> The data:

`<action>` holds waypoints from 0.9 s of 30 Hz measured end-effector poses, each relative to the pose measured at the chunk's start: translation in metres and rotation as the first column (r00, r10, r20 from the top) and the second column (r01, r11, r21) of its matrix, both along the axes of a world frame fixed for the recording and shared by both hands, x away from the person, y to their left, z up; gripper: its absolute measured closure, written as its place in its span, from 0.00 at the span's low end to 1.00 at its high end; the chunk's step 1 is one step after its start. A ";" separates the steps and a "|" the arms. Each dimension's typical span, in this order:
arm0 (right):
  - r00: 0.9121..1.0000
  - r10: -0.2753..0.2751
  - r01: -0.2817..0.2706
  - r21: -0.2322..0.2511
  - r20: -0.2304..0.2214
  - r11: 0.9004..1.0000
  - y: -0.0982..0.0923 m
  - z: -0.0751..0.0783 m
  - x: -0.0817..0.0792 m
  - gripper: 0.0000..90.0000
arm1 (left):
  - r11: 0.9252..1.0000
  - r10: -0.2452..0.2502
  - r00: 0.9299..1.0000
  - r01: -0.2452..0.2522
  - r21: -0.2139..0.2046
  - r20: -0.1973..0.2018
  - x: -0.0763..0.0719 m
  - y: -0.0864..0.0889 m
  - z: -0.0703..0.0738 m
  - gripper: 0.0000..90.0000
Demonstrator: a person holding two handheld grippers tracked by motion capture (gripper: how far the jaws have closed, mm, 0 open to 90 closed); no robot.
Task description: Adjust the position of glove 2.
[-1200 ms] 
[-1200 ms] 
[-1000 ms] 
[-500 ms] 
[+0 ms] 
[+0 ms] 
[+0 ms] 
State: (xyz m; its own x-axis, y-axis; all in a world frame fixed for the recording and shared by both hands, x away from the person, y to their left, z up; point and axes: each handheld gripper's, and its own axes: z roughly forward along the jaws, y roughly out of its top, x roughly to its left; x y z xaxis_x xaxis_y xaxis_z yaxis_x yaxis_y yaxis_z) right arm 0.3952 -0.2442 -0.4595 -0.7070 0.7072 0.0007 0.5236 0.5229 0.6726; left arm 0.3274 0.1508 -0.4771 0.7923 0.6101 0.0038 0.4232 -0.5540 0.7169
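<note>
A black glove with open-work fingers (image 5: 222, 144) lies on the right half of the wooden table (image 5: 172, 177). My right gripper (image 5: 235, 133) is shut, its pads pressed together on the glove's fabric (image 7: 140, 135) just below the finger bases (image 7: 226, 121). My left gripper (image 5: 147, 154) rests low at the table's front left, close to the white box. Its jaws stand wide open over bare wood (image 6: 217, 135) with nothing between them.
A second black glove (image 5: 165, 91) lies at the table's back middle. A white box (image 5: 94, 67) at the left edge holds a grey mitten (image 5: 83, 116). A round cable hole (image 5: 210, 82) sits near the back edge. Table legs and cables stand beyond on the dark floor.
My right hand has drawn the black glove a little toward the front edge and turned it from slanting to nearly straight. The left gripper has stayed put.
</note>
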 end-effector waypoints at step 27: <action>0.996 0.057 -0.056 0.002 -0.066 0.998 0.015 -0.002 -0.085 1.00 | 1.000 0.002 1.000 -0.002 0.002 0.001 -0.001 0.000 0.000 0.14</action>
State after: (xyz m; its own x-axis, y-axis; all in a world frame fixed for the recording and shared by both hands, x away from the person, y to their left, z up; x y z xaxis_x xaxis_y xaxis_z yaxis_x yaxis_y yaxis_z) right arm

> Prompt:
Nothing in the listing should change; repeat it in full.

> Result of this exercise:
`<action>` holds waypoints from 0.9 s of 30 Hz measured end-effector poses, each relative to the pose measured at the chunk's start: translation in metres and rotation as the first column (r00, r10, r20 from the top) and the second column (r01, r11, r21) of its matrix, both along the axes of a world frame fixed for the recording and shared by both hands, x away from the person, y to their left, z up; gripper: its absolute measured closure, written as its place in its span, from 0.00 at the span's low end to 1.00 at its high end; the chunk's step 1 is one step after its start. A ";" separates the steps and a "|" the arms. Each dimension's typical span, in this order:
arm0 (right):
  - r00: 0.9121..1.0000
  - r10: -0.2753..0.2751
  - r01: -0.2817..0.2706
  - r21: -0.2322..0.2511
  - r20: -0.2304..0.2214
  - r11: 0.9004..1.0000
  - y: -0.0982..0.0923 m
  - z: -0.0751..0.0783 m
  - x: -0.0817..0.0792 m
  - gripper: 0.0000..90.0000
arm1 (left):
  - r11: 0.9252..1.0000
  - r10: -0.2452..0.2502
  - r00: 0.9299..1.0000
  - r01: -0.2452..0.2522
  - r21: -0.2139..0.2046
  - r20: -0.1973..0.2018
  - x: -0.0763..0.0719 m
  - y: -0.0864..0.0889 m
  - z: -0.0703..0.0738 m
  - gripper: 0.0000..90.0000
Demonstrator: a person holding two handheld grippers tracked by motion capture (gripper: how far the jaws have closed, mm, 0 open to 90 closed); no robot.
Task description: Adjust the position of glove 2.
[-1200 ms] 
[-1200 ms] 
[-1000 ms] 
[-500 ms] 
[+0 ms] 
[+0 ms] 
[+0 ms] 
State: (xyz m; its own x-axis, y-axis; all in a world frame fixed for the recording and shared by both hands, x away from the person, y to their left, z up; point and axes: each handheld gripper's, and its own axes: z roughly forward along the jaws, y roughly out of its top, x roughly to its left; x y z xaxis_x xaxis_y xaxis_z yaxis_x yaxis_y yaxis_z) right arm 0.3952 -0.2442 -0.4595 -0.7070 0.7072 0.0007 0.5236 0.5229 0.6726; left arm 0.3274 0.1508 -0.4771 0.7923 0.6101 0.0038 0.4232 -0.5540 0.7169
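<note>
A black glove with open-work fingers (image 5: 222, 144) lies on the right half of the wooden table (image 5: 172, 177). My right gripper (image 5: 235, 133) is shut, its pads pressed together on the glove's fabric (image 7: 140, 135) just below the finger bases (image 7: 226, 121). My left gripper (image 5: 147, 154) rests low at the table's front left, close to the white box. Its jaws stand wide open over bare wood (image 6: 217, 135) with nothing between them.
A second black glove (image 5: 165, 91) lies at the table's back middle. A white box (image 5: 94, 67) at the left edge holds a grey mitten (image 5: 83, 116). A round cable hole (image 5: 210, 82) sits near the back edge. Table legs and cables stand beyond on the dark floor.
My right hand has drawn the black glove a little toward the front edge and turned it from slanting to nearly straight. The left gripper has stayed put.
</note>
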 end-effector waypoints at step 27: <action>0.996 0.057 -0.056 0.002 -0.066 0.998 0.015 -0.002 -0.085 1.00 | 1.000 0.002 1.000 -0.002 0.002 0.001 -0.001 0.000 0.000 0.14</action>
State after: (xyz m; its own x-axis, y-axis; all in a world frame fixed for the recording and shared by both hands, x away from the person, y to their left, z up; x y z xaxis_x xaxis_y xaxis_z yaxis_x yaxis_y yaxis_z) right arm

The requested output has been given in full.